By combining scanning tunneling microscopy with Ginzburg-Landau analysis, this study reveals that the kagome superconductor CsV$_3$Sb$_5$ hosts two distinct, coexisting electronic nematic orders—one tied to charge density waves and another to V-$d_{x^{2}-y^{2}}$ orbital distortions—that exhibit complex interplay, temperature-dependent alignment, and persistence even when long-range CDW order is suppressed.

The Gist

Imagine a crowded dance floor where the dancers are tiny electrons, and the floor itself is a special, honeycomb-like pattern called a kagome lattice. In a special material called CsV₃Sb₅, these electrons don't just dance randomly; they organize themselves into complex, synchronized patterns.

For a long time, scientists were puzzled by two specific "dance moves" (electronic orders) happening in this material:

1. The Big Wave (CDW): A massive, organized ripple that moves across the whole floor, breaking the symmetry of the room.
2. The Twisted Spin (Nematicity): A subtle twist where the dancers prefer to face one specific direction, like everyone suddenly deciding to look North instead of East.

The big mystery was: Are these two moves part of the same dance routine, or are they two different dancers trying to lead the floor at the same time?

The Experiment: Changing the Music

To solve this, the researchers acted like DJs. They took the material and swapped some of the original dancers (Vanadium atoms) with new ones (Titanium atoms). Think of this as changing the tempo or the genre of the music.

• Heavy Doping (x=0.18): They added so many new dancers that the "Big Wave" (the CDW) completely stopped. The floor was calm.

  • The Surprise: Even though the Big Wave was gone, the dancers were still twisted! They were still facing a specific direction. This revealed a second, hidden dance move that exists independently of the Big Wave. It's like finding out the dancers have a natural tendency to turn left, even when there's no music forcing them to do so.

• Medium Doping (x=0.12): They added a moderate amount of new dancers. Now, both the Big Wave and the Twisted Spin were present.

  • The Conflict: Here, the researchers noticed something weird. The Big Wave wanted the dancers to face North, but the Twisted Spin wanted them to face Northeast. They were fighting for control! The two "leaders" were misaligned, pulling the electrons in slightly different directions.

• No Doping (x=0.0): This is the original, pristine material.

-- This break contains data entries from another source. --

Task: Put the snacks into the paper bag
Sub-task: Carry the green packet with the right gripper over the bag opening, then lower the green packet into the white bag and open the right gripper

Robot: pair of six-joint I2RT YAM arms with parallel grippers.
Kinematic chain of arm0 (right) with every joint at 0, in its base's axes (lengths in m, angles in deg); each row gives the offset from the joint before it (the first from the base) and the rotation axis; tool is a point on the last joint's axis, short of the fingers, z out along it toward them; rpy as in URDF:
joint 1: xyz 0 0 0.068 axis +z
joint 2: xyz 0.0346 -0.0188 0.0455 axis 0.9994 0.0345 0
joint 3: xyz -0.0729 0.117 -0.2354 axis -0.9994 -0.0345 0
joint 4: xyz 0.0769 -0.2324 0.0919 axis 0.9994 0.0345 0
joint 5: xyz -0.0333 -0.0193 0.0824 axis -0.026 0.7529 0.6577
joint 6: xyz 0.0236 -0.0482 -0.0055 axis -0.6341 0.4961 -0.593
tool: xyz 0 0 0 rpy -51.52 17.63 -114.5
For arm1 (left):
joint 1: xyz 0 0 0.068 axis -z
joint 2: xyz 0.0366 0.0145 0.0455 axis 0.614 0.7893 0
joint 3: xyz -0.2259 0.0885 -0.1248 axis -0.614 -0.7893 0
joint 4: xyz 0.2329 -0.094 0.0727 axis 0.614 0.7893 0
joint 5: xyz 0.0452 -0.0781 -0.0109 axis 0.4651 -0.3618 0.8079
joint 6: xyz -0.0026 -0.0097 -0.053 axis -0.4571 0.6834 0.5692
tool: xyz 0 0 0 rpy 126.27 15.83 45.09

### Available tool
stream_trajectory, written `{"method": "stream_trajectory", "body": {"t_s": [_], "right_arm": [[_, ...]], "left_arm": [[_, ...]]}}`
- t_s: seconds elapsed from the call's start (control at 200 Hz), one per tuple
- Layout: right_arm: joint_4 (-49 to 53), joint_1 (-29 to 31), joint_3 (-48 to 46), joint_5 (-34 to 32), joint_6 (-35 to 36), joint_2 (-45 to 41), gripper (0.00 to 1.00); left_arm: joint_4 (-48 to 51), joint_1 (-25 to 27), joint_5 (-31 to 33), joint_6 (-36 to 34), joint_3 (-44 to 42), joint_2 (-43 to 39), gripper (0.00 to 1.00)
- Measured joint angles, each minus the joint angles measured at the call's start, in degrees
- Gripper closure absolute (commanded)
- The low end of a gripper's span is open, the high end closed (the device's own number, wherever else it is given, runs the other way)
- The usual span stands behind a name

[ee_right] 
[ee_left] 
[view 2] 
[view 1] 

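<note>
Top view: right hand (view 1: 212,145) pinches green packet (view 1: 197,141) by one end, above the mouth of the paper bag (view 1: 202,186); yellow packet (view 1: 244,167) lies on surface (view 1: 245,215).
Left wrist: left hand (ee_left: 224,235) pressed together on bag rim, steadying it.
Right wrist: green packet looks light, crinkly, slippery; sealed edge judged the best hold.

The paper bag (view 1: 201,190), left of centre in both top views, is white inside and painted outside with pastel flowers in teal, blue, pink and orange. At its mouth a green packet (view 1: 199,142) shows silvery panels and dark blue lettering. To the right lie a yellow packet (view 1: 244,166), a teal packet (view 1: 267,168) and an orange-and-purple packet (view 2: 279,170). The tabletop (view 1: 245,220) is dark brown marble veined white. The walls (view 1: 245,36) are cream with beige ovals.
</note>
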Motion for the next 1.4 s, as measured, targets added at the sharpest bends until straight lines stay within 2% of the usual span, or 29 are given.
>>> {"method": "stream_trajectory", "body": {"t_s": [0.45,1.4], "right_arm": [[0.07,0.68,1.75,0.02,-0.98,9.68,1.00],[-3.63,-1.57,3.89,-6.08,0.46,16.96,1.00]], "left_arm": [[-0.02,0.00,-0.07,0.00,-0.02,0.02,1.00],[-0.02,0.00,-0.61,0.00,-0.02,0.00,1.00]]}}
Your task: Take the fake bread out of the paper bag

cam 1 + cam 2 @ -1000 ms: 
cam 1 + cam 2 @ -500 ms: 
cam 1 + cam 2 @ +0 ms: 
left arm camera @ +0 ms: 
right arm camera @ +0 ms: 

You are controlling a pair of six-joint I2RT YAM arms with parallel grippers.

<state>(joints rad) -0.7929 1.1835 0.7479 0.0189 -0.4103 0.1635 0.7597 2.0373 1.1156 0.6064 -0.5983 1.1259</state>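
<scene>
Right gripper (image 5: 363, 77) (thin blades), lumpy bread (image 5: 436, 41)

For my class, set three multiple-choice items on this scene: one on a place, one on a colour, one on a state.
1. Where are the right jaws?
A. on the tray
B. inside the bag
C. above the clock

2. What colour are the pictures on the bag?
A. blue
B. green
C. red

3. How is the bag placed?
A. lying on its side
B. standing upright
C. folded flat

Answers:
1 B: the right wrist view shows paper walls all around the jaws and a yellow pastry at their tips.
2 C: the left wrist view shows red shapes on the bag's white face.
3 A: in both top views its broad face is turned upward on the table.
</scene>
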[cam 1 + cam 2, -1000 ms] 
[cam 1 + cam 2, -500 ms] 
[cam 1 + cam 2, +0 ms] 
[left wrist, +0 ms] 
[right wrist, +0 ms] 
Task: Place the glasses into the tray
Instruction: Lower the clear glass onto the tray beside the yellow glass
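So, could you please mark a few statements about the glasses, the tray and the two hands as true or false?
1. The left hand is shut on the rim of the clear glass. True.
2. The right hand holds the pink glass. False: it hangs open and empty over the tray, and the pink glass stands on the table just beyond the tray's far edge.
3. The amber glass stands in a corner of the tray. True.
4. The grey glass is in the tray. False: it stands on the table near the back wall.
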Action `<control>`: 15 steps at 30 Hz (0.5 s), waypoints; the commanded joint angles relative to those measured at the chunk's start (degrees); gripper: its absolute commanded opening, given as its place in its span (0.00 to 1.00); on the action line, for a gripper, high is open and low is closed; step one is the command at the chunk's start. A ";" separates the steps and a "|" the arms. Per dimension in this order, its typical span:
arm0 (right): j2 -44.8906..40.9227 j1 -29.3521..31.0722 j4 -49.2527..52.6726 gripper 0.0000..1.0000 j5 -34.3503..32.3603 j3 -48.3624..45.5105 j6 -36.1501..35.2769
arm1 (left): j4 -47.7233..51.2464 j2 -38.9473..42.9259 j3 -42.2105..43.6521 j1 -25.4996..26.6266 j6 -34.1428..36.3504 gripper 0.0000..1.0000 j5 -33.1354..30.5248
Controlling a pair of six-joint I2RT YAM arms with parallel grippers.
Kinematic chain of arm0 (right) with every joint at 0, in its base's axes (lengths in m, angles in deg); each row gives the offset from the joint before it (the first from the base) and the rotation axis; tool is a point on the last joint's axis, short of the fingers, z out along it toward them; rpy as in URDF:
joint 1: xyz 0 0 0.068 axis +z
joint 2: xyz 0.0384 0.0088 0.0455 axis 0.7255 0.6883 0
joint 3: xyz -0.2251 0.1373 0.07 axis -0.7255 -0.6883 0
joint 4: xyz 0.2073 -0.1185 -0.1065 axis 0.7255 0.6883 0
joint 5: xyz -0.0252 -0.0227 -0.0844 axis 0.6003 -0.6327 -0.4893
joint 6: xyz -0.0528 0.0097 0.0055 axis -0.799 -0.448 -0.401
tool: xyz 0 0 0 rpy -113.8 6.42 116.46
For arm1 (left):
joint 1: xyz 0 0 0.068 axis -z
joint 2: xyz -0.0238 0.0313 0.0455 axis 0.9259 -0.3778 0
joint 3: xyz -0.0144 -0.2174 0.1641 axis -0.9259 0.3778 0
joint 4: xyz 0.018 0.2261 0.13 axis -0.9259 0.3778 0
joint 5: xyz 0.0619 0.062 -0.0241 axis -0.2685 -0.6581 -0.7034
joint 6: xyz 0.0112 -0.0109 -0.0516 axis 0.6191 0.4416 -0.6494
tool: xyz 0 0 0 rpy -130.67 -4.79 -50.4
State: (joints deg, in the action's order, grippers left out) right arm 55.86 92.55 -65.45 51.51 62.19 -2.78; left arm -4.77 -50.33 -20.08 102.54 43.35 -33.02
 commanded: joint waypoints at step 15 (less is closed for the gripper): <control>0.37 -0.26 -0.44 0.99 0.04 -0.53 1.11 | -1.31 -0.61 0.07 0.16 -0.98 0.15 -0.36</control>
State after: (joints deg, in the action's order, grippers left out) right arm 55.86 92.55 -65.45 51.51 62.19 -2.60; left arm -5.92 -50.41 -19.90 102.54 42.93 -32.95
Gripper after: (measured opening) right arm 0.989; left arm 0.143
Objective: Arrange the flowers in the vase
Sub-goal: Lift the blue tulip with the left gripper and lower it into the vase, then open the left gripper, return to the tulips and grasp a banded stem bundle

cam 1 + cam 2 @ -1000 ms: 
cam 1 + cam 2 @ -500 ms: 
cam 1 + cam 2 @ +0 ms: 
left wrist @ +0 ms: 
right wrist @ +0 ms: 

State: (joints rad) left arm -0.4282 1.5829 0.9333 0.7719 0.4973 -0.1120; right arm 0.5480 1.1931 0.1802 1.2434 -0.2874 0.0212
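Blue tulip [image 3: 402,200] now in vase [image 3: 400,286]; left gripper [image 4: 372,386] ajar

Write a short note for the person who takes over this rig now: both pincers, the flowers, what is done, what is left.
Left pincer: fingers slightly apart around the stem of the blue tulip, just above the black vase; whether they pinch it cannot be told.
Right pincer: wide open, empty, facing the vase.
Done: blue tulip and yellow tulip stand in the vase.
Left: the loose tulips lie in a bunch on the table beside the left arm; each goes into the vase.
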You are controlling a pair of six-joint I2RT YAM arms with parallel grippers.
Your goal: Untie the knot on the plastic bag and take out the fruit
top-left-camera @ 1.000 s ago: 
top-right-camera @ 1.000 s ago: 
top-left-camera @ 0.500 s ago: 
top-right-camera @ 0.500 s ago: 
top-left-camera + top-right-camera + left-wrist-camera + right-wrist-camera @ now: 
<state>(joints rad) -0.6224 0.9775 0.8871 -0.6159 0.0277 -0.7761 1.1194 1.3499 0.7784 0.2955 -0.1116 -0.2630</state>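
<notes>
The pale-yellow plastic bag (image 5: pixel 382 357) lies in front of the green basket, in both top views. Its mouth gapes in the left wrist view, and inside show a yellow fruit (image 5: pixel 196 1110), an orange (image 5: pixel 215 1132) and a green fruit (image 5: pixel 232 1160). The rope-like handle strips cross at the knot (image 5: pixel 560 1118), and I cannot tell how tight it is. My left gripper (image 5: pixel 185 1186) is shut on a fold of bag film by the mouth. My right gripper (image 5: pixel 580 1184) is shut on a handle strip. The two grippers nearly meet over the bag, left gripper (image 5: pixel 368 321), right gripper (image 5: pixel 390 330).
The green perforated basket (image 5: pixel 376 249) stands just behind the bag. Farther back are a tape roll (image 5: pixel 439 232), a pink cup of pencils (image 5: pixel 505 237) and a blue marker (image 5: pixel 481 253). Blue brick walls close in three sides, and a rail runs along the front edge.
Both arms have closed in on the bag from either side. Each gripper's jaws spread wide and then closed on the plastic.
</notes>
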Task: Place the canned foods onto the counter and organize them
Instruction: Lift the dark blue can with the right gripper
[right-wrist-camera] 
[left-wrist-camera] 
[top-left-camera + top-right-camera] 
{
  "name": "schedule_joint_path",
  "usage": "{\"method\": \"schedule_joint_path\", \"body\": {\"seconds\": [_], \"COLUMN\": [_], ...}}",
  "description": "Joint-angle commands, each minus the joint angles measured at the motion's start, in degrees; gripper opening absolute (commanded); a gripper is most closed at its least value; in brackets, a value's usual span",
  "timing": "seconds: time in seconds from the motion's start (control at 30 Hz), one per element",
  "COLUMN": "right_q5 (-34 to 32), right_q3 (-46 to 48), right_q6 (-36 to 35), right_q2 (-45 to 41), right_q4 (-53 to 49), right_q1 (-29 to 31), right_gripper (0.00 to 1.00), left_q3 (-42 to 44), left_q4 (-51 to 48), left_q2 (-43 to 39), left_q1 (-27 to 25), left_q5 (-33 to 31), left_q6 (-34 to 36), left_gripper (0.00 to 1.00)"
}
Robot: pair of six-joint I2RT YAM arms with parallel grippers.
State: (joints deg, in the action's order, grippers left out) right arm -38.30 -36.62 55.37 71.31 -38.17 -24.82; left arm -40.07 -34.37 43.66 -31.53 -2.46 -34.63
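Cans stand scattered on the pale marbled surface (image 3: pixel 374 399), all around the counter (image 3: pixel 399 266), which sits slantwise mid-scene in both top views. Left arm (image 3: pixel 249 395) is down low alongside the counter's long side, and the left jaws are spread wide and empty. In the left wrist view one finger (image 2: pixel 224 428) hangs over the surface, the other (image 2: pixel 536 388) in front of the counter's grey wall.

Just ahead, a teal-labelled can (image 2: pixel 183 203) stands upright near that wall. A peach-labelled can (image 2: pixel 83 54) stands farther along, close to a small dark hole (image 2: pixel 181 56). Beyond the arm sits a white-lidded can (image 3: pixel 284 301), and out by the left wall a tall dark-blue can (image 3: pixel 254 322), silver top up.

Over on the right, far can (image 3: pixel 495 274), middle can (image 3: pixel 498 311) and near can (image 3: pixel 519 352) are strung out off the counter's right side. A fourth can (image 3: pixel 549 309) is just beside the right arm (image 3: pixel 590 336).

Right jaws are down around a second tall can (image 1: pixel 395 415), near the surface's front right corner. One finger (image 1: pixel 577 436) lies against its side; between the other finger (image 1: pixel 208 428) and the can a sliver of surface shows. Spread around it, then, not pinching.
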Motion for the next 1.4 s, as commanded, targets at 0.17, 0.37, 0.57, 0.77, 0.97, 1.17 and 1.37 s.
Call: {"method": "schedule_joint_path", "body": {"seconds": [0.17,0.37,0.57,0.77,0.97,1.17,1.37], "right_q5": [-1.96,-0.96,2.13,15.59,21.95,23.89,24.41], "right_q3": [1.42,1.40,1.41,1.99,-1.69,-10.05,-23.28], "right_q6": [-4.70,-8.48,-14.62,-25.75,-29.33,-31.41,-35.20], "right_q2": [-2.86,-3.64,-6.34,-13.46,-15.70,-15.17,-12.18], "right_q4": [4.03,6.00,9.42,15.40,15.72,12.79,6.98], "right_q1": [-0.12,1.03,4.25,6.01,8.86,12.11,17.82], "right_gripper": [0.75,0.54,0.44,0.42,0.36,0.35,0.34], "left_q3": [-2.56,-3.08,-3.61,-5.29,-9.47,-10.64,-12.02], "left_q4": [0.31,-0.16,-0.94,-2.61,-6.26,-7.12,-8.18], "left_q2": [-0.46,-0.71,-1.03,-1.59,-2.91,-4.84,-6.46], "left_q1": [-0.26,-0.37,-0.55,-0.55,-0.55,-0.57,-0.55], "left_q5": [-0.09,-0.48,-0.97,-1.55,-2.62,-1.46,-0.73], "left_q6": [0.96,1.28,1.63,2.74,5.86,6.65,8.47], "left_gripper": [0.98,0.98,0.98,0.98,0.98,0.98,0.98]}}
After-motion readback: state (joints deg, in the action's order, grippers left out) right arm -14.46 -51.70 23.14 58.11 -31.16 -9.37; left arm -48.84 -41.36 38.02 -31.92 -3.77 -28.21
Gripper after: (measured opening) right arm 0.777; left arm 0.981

  • The Harmony: In the original state, the Big Wave is very strong. It's so powerful that it forces the Twisted Spin to fall in line. Both moves now face the exact same direction. The electrons are perfectly synchronized, but only because the Big Wave is the boss.

The "Two-Headed" Monster

The paper's main discovery is that this material actually hosts two distinct types of electronic nematicity (twisted states):

1. The CDW-induced twist: This is the one caused by the Big Wave. It's like a crowd following a marching band.
2. The Intrinsic twist: This is a "native" preference of the electrons themselves, coming from a different part of their internal structure (specifically, their orbital shapes). It's like the dancers having a personal habit of leaning left, regardless of the band.

Why Does This Matter?

Think of it like a relationship between two people:

• Sometimes they are independent (when the Big Wave is gone, the intrinsic twist still exists).
• Sometimes they are at odds (at medium doping, they want to face different directions).
• Sometimes they are locked in a tight embrace (in the pristine material, the strong Big Wave forces them to align).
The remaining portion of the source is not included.